Tried them. Not for me. If I was going to buy one I would go case. But I stuck with bc. Even our rental companies are going back to bc machines.


----------



## durallymax (Nov 2, 2011)

We owned an L220 for 280hrs. hated it the whole time. We had never owned anything but NH since the 90s when we first started with an L555 deluxe.

As for actual breakdowns, we had a solenoid go bad and the cooling fan shredded itself but otherwise most things worked.
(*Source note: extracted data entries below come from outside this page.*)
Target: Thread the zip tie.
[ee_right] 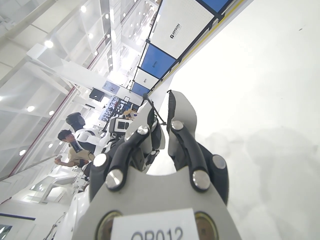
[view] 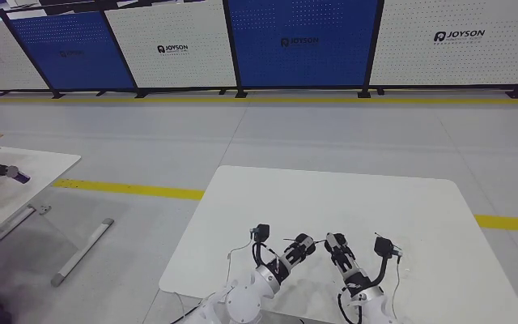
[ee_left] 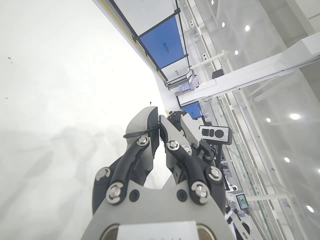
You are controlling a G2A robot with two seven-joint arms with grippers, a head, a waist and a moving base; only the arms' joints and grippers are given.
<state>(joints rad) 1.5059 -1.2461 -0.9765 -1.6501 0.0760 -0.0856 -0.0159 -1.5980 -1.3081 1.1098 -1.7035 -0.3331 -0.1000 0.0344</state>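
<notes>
Left gripper (ee_left: 159,122) and right gripper (ee_right: 160,102), tip to tip and close together, above the near part of the white rectangular surface (view: 340,194). The left gripper is pressed together on the black plastic zip tie (ee_left: 140,132), whose flat strap end juts out sideways. The right gripper pinches the thin strap, which crosses slantwise within its grasp, the head projecting beyond one tip

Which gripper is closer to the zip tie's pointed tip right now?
Left. The left gripper pinches the zip tie just behind the tip, which pokes out past one finger. The right gripper sits just beyond the opposite finger, away from the tip.
</notes>
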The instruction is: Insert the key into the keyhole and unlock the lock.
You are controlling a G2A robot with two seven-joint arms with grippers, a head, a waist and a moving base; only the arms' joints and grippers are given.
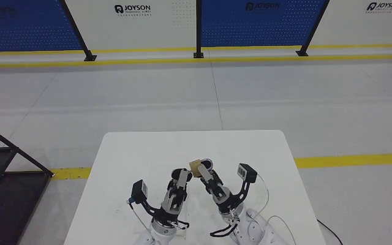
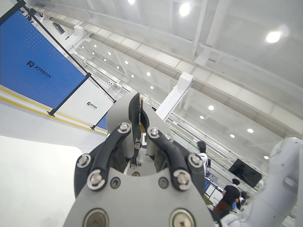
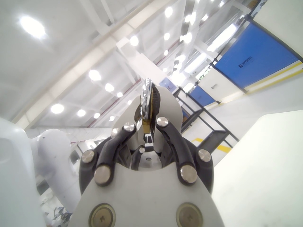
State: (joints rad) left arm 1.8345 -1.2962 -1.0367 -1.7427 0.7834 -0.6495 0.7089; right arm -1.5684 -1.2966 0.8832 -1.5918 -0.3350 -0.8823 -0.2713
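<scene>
Over the white worktop (image 1: 122, 159), my right hand (image 3: 151, 96) is clamping the brass, silver-shackled padlock (image 1: 196, 166), my left hand (image 2: 138, 106) pinching the thin tan key (image 2: 142, 122); I'm fearing the key twisting in that pinch and jamming.

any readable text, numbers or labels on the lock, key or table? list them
Lock, clamped in the right gripper: none readable.
Key, edge-on in the left gripper: none can be told.
Table: none.
Barrier panels: a brand logo on each; the fine line beneath is too small to read.
</scene>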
The quick tach made me mad. It automatically locks, so when you unhook and attachement, then drive over to the next one, it locks somewhat in that amount of time. Our guys wouldn't notice this and then we would find buckets in manure spreaders and such. It was a pain.
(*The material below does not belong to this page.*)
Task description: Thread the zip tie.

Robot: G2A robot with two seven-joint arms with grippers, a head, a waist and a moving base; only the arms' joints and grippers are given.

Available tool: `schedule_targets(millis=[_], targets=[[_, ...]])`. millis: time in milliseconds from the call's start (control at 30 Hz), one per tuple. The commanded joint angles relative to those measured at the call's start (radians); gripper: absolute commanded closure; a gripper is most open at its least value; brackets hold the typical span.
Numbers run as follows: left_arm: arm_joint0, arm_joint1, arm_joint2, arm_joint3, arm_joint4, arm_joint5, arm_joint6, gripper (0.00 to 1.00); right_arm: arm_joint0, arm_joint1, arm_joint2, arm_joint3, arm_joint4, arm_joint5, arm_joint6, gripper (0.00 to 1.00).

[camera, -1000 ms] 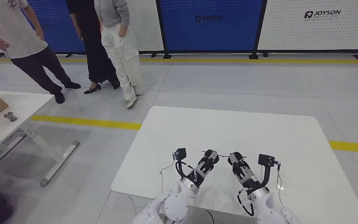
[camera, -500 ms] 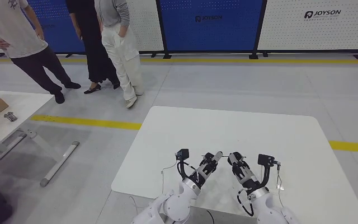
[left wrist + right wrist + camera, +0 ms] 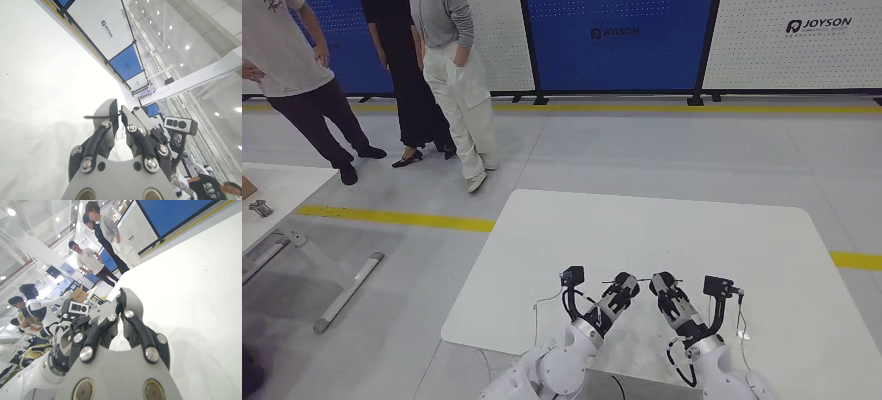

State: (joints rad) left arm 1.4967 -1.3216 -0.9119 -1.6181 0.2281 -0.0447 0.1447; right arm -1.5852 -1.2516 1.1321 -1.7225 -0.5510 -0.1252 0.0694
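- The left gripper [image 3: 119,113] is clenched on a thin black zip tie [image 3: 98,117], pinched between its fingertips, with a loose length of the tie sticking out sideways over the white table [image 3: 662,225].
- The right gripper [image 3: 120,298] has its fingers pressed together; I cannot tell whether anything is caught between them.
- In the top view, the left gripper [image 3: 625,286] and the right gripper [image 3: 659,283] sit tip to tip, just beside each other, over the near edge of the table.
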Motion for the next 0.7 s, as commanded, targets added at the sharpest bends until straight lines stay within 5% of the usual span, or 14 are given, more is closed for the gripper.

The cab was ungodly loud, had to have the radio up to 30 to hear it over the hydro whine and then the speakers were peaked out and it just crackled.

The cab air intake was right where sawdust and feed would settle so we never got fresh air. HVAC was pretty poor all around in it.
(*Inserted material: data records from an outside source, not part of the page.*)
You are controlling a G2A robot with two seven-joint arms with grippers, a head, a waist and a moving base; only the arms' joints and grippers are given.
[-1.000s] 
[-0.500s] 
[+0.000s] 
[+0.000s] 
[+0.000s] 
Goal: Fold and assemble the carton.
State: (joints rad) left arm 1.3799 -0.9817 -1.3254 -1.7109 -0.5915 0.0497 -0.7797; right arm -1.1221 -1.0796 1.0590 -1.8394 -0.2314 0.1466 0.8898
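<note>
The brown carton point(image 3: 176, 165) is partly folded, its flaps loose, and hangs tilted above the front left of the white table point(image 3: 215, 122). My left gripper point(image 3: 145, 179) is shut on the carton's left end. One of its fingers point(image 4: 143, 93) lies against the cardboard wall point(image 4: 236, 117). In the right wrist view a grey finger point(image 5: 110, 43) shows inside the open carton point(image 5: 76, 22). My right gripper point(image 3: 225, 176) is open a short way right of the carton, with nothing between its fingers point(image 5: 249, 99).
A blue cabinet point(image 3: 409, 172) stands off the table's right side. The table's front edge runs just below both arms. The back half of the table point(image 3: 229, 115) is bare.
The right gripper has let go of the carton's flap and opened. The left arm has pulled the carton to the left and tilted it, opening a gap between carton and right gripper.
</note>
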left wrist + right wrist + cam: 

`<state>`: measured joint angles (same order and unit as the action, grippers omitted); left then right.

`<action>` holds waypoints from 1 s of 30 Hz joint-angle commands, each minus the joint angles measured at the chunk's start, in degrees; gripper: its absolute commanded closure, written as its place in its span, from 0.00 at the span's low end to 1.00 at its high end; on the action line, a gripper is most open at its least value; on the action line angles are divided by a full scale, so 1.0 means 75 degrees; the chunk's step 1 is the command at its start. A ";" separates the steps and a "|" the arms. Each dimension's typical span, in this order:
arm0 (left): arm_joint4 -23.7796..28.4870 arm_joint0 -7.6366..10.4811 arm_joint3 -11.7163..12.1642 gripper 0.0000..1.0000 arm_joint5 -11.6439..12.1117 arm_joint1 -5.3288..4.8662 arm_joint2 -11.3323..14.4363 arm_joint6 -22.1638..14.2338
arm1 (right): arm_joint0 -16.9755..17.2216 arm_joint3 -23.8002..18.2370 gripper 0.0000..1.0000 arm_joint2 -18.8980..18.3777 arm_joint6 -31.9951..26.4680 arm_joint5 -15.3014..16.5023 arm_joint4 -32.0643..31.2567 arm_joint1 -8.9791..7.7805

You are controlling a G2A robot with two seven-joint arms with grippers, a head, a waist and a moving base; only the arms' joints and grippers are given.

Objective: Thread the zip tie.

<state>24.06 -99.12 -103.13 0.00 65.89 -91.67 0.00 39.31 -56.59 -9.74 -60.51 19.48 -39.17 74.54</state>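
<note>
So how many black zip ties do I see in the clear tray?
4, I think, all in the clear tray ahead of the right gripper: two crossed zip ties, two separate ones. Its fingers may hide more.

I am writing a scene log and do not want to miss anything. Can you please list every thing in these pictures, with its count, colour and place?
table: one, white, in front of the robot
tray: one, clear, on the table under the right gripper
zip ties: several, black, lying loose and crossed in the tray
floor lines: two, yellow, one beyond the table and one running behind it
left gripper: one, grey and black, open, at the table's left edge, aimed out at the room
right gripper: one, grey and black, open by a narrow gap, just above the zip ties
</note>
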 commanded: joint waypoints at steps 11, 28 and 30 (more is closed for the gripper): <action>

Not sure why they insist on that little window in the door frame, why not make it bigger.

The ass end was way too big. We use ours on our dairy farm and that ass got smashed into everything. Then all the plastic panels got misaligned and made a mess. Our Cat's have been smashed up just as much but the rear ends are in perfect shape even after 2400hrs the door still opened and closed perfectly on our barn 242B3 when we traded it.

Serviceability was the main thing i hated. I don't spend a ton of time in the operator seats, I spend my time in the shop. The old NH were easy to work on as long as you had the boom in the air. The new ones they wanted the cab to tilt with no special jacks so they moved the boom to the frame. This eliminated side access to the engine. However they kept the rear radiator. this eliminated rear access to the engine. Then they put some boom supports across the top, this restricted access to the engine from above. Furthermore things like the alternator were so far down in the engine compartment they were hard to reach and I am 6'2. So the cab tilts thats great right? No it flips forwards so you still have to have the boom in the air to do anything. At least when cabs flip back you don't have to have the boom in the air to work on them. So you can access the engine with the cab up then right? Nope big muffler sitting in the way which also likes to collect chaff and start fires.

Overall it was a big letdown. The visibility was great as always, but they dropped the ball on everything else.

We traded 3 NH's the next spring for 3 new Cats and were now on our 5th Cat and couldn't be happier.


----------



## lawnboy2121 (Jan 25, 2007)

My L225 seems a lot easier to work on then my Jd 8875. U have to lift the arms on both bot u do not need any help rolling the cab forward like the older ones.


----------



## durallymax (Nov 2, 2011)

I don't understand peoples boner with tilting the cab on the older NH machines. Remove the seat and joysticks and you have plenty of room for most jobs.

The new machines you have no access to the engine NONE!!!!


----------



## lawnboy2121 (Jan 25, 2007)

I don't have any issues lifting the cabs on older machines owed one since 96 pulled an entire gearbox and wheel motor out of one with out any problems ,just looking at my new one seems a lot more service friendly then the old one . That's only my opinion


----------



## PrecisionSnow (Jan 26, 2010)

First Storm of the Season Stats:

Beginning of storm: 
8 Bobcats S100-S300's (700-2300 hours per machine)
1 Case
8 New Holland L220's (330-450 hours per machine)

End of storm equipment still running:
7 Bobcats
1 Case
1 New Holland.

Absolute pieces of junk, those New Hollands. Stay away.


----------



## dodge2500 (Aug 20, 2009)

Wow this is all depressing.. I just got a brand new l230 machine. I wish I would have seen this prior to ordering a brand new machine. Hopefully the brand new ones have the problems worked out. I will keep you all posted how it works out for us... Not feeling too good about this right about now though.


----------



## lawnboy2121 (Jan 25, 2007)

As I stated I am going on my 3rd season with mine and 0 problems and it runs all year long


----------